=== Section Start ===

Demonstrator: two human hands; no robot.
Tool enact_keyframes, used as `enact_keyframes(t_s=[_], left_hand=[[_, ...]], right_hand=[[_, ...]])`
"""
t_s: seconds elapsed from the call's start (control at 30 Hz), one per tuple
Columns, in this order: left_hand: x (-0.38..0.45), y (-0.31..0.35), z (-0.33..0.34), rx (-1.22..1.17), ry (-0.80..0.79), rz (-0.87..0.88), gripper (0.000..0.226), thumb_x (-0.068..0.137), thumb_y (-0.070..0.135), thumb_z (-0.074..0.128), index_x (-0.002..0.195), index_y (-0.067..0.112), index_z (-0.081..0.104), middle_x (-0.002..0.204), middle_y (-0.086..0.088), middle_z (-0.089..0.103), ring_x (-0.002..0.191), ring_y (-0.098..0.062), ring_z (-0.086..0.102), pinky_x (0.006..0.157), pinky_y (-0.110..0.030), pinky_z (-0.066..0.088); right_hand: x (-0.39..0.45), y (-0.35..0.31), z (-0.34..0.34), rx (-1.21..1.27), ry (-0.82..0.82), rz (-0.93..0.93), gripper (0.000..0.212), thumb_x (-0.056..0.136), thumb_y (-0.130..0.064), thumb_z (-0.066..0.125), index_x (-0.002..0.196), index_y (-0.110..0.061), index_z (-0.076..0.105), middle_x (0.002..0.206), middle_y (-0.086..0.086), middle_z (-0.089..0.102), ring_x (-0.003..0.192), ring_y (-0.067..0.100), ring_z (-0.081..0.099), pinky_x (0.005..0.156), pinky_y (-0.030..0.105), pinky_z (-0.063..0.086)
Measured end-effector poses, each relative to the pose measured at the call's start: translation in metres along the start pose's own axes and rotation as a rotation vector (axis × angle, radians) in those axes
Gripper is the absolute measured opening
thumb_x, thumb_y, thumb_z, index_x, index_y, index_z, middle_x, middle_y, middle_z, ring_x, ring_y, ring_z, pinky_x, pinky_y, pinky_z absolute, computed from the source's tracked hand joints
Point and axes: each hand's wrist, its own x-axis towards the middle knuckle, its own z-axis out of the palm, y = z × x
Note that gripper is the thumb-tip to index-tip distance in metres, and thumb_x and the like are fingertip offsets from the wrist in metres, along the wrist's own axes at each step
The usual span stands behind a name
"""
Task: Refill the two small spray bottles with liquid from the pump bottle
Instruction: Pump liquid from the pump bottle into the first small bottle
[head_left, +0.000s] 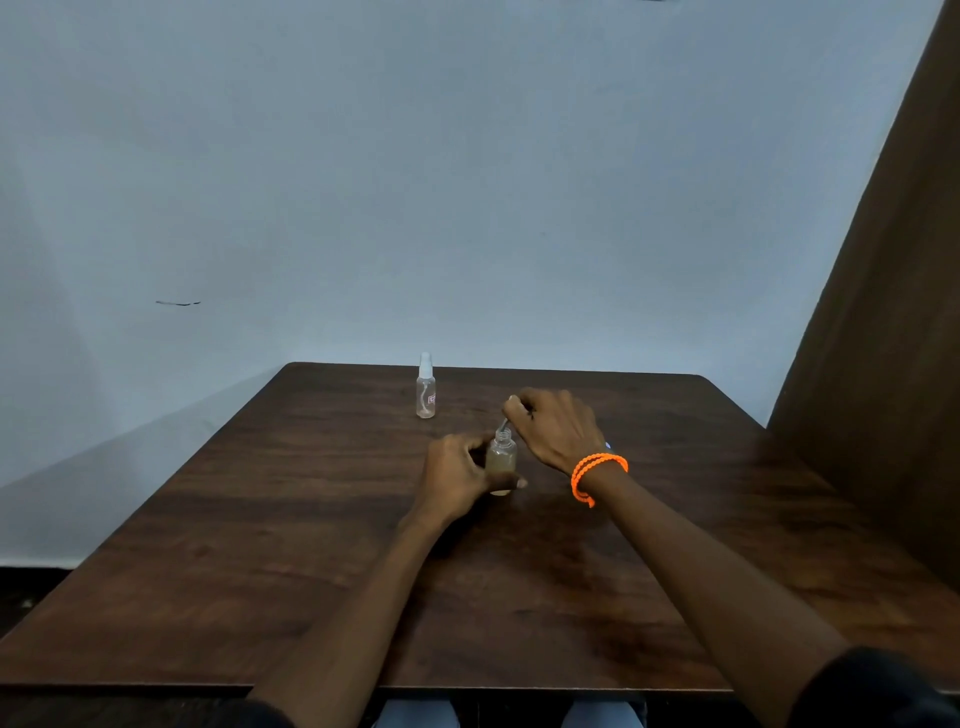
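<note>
A small clear bottle (501, 460) with pale brownish liquid stands on the wooden table (260, 545), its neck uncapped. My left hand (460, 475) grips its body from the left. Just above its mouth, my right hand (556, 428) pinches a cap whose thin dip tube (503, 423) points down into the neck; the cap itself is hidden in my fingers. A second small clear spray bottle (425, 387), capped and looking almost empty, stands upright farther back near the table's far edge. I cannot tell which bottle is the pump bottle.
A pale wall rises right behind the table's far edge. A brown curtain or panel (893, 338) hangs at the right. My right wrist wears an orange bracelet (597, 470). Bare wood lies on both sides of my forearms.
</note>
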Motion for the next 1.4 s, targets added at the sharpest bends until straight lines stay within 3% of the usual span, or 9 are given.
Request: enact_keyframes(t_s=[0.1, 0.23, 0.47, 0.6, 0.8, 0.97, 1.17, 1.3, 1.4], left_hand=[[-0.0001, 0.0005, 0.0002, 0.009, -0.005, 0.001, 0.054, 0.056, 0.035, 0.106, 0.103, 0.018, 0.085, 0.065, 0.021, 0.069, 0.061, 0.012, 0.062, 0.057, -0.008, 0.042], [0.0002, -0.0001, -0.0001, 0.012, -0.008, -0.004, 0.054, 0.056, 0.036, 0.105, 0.103, 0.018, 0.084, 0.068, 0.019, 0.071, 0.063, 0.012, 0.063, 0.058, -0.009, 0.043], [-0.0003, 0.0019, -0.0003, 0.02, -0.006, -0.004, 0.054, 0.056, 0.036, 0.105, 0.104, 0.02, 0.085, 0.073, 0.019, 0.074, 0.065, 0.012, 0.065, 0.058, -0.009, 0.044], [-0.0007, 0.0022, -0.0014, 0.02, -0.008, -0.007, 0.055, 0.057, 0.036, 0.105, 0.106, 0.02, 0.085, 0.075, 0.018, 0.076, 0.066, 0.011, 0.067, 0.059, -0.009, 0.045], [-0.0007, 0.0029, -0.0008, 0.012, -0.011, -0.007, 0.057, 0.057, 0.033, 0.106, 0.108, 0.02, 0.085, 0.071, 0.02, 0.073, 0.062, 0.013, 0.062, 0.058, -0.008, 0.042], [0.0002, -0.0002, -0.0008, 0.017, -0.024, -0.005, 0.061, 0.056, 0.038, 0.105, 0.111, 0.026, 0.084, 0.077, 0.014, 0.078, 0.065, 0.009, 0.066, 0.06, -0.014, 0.048], [0.0005, -0.0001, -0.0004, 0.018, -0.015, -0.017, 0.058, 0.056, 0.038, 0.106, 0.108, 0.022, 0.085, 0.076, 0.018, 0.076, 0.068, 0.011, 0.067, 0.06, -0.009, 0.044], [0.0006, -0.001, -0.0001, 0.014, -0.019, -0.018, 0.054, 0.056, 0.039, 0.105, 0.105, 0.028, 0.085, 0.074, 0.018, 0.077, 0.066, 0.008, 0.067, 0.06, -0.014, 0.048], [0.0007, -0.0021, 0.0005, 0.009, -0.021, -0.019, 0.054, 0.056, 0.038, 0.105, 0.104, 0.025, 0.085, 0.074, 0.016, 0.077, 0.065, 0.008, 0.067, 0.059, -0.013, 0.046]], right_hand=[[-0.0004, 0.001, -0.0008, 0.002, -0.003, 0.015, 0.043, 0.098, -0.048, 0.038, 0.082, -0.019, 0.065, 0.073, 0.005, 0.068, 0.077, 0.034, 0.063, 0.061, 0.034, 0.038], [-0.0016, 0.0019, 0.001, -0.078, -0.008, 0.014, 0.049, 0.098, -0.058, 0.036, 0.092, -0.022, 0.068, 0.086, 0.006, 0.072, 0.083, 0.033, 0.063, 0.065, 0.036, 0.041], [-0.0024, 0.0011, -0.0035, 0.004, -0.009, 0.03, 0.044, 0.095, -0.05, 0.037, 0.079, -0.021, 0.065, 0.072, 0.003, 0.069, 0.075, 0.031, 0.063, 0.065, 0.037, 0.05], [-0.003, 0.0036, -0.0009, -0.047, 0.009, 0.008, 0.052, 0.097, -0.059, 0.03, 0.092, -0.025, 0.069, 0.082, 0.003, 0.072, 0.08, 0.031, 0.064, 0.065, 0.036, 0.045], [-0.0019, 0.0012, -0.0021, 0.011, -0.012, 0.025, 0.042, 0.094, -0.052, 0.034, 0.076, -0.026, 0.061, 0.074, 0.002, 0.07, 0.079, 0.031, 0.065, 0.064, 0.036, 0.047], [-0.002, 0.0048, -0.0012, -0.063, 0.001, 0.007, 0.046, 0.101, -0.056, 0.035, 0.096, -0.024, 0.067, 0.087, 0.006, 0.073, 0.085, 0.033, 0.065, 0.066, 0.036, 0.042], [-0.0021, 0.0027, -0.0027, -0.002, 0.001, 0.024, 0.038, 0.099, -0.046, 0.039, 0.084, -0.022, 0.066, 0.078, 0.005, 0.07, 0.08, 0.034, 0.064, 0.062, 0.035, 0.039], [-0.0021, 0.0035, -0.0012, -0.042, -0.001, 0.024, 0.05, 0.097, -0.057, 0.031, 0.092, -0.023, 0.068, 0.083, 0.005, 0.072, 0.081, 0.033, 0.064, 0.064, 0.036, 0.04], [-0.0021, 0.0024, 0.0002, -0.01, -0.016, 0.022, 0.053, 0.094, -0.058, 0.029, 0.084, -0.022, 0.067, 0.074, 0.001, 0.068, 0.077, 0.032, 0.063, 0.061, 0.035, 0.039]])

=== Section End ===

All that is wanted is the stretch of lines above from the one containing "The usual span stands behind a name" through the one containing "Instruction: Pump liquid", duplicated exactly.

The usual span stands behind a name
"""
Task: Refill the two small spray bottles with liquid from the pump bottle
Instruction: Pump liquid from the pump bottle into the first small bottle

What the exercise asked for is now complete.